Pendant des millénaires sans doute même plus
La rivière a coulé et parfois s'est perdue
Sur des fonds de rochers elle a dévalé
Sur eux elle a glissé, elle les a ignorés

Et ces eaux entraînées , coulant vers la vallée
Ont usé et lissé ces lits aux couleurs sombres
Ces torrents si fougueux ces roches ont raclé
À présent desséché, le cours d'eau n'est qu'une ombre.

Je marche dans ces creux entre tous ces fantômes
Je vois ces minéraux qui ont gardé la trace
Du passage des eaux, leur dure carapace
Est marqué de ces sceaux des fées de ce royaume.

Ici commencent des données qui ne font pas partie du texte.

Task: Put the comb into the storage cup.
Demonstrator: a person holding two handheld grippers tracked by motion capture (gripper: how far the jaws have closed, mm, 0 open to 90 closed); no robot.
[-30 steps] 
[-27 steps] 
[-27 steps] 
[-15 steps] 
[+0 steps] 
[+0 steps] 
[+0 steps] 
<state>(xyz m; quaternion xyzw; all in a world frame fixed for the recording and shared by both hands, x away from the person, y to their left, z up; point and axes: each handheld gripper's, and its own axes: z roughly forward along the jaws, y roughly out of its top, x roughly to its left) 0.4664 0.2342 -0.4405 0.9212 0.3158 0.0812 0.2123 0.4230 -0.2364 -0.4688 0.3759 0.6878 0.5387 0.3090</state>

Marmites de géants et chutes verticales
Des sillons bien gravés en courbes horizontales
Des galets à foison et des rochers bien ronds
Des gorges si profondes qu'on n'y voit d'horizon.

La rivière à présent glisse dans des couloirs
Enfouis profondément dans des sols plus calcaires
Elle a bien sombré dans un grand avaloir
Qui la cache pour toujours tout au cœur de la terre.

Quand les jours d'orage les eaux sont trop pressées
Et débordent de la bouche qui veut les avaler
Elles reviennent pour un temps caresser ces rochers
Qui en sont à nouveau tous bien bouleversés.